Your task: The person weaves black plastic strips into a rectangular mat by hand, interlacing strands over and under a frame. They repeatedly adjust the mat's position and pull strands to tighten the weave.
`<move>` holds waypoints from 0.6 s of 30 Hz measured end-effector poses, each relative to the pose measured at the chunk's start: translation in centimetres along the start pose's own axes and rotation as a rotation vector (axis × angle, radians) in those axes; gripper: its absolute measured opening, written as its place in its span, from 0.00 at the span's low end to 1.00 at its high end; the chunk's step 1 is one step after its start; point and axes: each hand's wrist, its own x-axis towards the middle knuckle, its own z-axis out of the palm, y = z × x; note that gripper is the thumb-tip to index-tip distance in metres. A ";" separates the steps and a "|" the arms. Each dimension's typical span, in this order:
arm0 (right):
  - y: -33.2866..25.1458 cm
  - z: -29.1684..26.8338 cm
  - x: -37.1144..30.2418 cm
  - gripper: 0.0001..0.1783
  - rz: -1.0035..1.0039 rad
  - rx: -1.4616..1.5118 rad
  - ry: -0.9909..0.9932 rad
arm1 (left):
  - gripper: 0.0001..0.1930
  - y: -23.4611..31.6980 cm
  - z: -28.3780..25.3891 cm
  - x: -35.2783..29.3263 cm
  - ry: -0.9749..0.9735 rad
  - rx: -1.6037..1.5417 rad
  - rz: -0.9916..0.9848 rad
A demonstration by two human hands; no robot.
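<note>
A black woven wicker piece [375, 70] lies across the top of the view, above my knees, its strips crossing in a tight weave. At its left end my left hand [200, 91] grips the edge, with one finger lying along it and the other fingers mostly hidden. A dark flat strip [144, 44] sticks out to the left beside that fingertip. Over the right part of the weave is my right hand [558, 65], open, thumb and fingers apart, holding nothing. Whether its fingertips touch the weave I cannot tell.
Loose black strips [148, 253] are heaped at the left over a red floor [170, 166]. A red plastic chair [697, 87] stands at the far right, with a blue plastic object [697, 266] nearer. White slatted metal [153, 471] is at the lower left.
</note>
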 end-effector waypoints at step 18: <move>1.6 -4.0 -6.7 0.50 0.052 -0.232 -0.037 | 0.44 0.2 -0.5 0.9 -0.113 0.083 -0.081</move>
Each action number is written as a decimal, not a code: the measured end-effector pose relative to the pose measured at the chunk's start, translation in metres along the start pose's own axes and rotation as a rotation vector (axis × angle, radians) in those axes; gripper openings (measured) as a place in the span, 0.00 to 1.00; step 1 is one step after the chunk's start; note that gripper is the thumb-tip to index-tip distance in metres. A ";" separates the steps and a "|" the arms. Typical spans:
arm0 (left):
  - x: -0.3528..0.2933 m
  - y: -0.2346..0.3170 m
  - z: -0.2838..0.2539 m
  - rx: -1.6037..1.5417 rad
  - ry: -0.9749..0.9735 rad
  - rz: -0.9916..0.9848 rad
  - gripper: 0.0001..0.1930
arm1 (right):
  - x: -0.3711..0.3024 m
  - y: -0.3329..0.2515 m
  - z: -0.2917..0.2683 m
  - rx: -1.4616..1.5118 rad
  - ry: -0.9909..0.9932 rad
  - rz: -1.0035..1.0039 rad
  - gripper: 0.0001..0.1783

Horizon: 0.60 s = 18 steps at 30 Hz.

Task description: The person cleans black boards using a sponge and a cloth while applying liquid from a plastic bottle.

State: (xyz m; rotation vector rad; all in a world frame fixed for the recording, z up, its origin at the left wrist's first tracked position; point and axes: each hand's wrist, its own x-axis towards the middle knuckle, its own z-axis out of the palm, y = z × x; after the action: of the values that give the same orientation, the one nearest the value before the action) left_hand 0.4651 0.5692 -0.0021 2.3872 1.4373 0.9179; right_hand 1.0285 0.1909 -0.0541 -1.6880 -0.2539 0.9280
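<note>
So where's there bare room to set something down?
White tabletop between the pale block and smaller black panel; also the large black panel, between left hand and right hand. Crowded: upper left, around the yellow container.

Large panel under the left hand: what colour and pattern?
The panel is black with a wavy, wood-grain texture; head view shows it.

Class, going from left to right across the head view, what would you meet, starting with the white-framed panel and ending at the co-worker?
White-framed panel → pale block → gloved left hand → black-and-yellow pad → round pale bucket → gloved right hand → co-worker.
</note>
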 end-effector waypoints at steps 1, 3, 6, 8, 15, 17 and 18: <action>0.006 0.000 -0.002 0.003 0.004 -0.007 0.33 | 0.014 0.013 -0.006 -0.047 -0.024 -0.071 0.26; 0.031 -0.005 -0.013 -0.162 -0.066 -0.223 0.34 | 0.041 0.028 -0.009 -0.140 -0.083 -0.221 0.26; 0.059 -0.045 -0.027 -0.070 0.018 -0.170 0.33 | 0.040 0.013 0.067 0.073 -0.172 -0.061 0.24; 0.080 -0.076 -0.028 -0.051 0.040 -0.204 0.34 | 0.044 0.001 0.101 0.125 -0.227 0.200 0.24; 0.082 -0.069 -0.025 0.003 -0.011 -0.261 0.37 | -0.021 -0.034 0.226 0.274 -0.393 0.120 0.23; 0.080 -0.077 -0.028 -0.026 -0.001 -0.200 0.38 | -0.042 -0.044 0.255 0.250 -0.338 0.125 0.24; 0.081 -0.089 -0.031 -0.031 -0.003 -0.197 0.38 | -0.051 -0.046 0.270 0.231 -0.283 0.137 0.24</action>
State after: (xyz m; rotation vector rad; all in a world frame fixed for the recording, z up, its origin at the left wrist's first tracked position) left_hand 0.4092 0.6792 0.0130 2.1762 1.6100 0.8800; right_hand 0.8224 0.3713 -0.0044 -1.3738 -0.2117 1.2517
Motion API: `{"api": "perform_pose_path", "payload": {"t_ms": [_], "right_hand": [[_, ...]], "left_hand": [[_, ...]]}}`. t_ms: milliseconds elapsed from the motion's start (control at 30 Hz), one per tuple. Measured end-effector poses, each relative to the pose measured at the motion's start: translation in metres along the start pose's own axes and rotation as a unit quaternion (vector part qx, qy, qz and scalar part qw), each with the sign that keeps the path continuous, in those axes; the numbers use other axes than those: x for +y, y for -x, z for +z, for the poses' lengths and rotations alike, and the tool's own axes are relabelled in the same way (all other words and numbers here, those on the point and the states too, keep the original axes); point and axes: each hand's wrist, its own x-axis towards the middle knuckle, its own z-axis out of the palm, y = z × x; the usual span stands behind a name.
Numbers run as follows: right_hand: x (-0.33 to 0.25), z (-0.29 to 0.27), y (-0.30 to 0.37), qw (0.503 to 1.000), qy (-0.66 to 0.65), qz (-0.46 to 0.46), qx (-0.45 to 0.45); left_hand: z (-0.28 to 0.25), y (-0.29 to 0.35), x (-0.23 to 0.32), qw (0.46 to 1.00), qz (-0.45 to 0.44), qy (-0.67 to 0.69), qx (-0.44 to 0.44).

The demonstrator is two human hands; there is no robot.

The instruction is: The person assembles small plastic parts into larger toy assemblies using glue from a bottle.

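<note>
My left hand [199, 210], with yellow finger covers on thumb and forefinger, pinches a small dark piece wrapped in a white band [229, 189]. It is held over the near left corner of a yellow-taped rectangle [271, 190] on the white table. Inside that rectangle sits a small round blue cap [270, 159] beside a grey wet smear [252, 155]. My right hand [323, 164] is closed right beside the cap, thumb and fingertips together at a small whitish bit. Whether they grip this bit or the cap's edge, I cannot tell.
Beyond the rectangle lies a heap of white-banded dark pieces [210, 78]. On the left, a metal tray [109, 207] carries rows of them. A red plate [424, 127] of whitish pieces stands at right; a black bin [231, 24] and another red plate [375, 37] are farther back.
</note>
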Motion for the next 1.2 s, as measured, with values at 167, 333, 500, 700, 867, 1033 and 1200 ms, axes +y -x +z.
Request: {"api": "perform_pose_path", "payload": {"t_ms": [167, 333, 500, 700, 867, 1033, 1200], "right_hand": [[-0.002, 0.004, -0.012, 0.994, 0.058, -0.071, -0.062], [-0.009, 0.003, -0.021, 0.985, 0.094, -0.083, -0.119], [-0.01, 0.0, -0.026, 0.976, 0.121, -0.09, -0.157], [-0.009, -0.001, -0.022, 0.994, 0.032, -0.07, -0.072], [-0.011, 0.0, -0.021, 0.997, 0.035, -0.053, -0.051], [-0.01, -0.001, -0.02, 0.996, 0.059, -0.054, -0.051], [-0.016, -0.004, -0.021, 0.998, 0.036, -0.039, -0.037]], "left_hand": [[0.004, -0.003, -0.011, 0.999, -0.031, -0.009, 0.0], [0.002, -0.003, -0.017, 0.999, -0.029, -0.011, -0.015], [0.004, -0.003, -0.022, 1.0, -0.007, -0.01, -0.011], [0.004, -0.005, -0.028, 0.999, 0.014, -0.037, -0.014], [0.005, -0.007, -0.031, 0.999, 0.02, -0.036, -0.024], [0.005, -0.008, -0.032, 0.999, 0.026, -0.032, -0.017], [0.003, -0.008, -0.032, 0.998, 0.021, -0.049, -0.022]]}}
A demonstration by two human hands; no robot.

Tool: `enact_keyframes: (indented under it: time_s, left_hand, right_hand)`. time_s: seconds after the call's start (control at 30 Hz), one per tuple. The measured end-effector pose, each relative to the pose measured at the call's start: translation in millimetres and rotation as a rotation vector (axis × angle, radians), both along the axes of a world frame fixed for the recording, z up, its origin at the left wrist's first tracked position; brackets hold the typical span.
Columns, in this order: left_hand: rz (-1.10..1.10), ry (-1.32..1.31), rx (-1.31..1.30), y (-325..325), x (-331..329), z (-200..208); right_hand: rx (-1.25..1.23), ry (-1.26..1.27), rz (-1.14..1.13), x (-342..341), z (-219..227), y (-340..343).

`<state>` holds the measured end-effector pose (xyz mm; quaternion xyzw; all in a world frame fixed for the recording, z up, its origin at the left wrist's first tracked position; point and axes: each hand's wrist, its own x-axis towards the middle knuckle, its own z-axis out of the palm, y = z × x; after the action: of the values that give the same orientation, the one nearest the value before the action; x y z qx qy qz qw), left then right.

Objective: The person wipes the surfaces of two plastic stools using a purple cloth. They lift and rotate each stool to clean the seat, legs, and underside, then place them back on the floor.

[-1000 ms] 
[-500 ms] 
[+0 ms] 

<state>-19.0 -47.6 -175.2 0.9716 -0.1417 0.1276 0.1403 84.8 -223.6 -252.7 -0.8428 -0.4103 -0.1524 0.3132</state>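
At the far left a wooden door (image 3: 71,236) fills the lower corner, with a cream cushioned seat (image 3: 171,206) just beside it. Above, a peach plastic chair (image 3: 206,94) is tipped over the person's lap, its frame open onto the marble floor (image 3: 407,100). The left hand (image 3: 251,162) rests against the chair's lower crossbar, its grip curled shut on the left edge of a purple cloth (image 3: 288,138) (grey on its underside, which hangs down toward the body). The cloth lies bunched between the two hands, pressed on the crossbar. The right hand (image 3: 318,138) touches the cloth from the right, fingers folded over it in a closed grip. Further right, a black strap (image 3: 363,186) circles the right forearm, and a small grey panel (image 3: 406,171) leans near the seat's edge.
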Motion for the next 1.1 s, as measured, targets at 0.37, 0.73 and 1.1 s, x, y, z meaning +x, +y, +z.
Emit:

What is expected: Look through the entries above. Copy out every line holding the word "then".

Result of this exercise:
`<state>` holds the measured end-effector pose (xyz mm; quaternion xyzw; all in a world frame fixed for the recording, z up, its origin at the left wrist's first tracked position; point and axes: each hand's wrist, its own x-axis towards the middle knuckle, its own z-axis out of the palm, y = z × x; after the action: of the values that give the same orientation, the one nearest the value before the action; x y z qx qy qz qw), left then right.
Objective: The person wipes the surfaces of two plastic stools using a purple cloth. They lift and rotate each stool to clean the seat, legs, and underside, then place them back on the floor.

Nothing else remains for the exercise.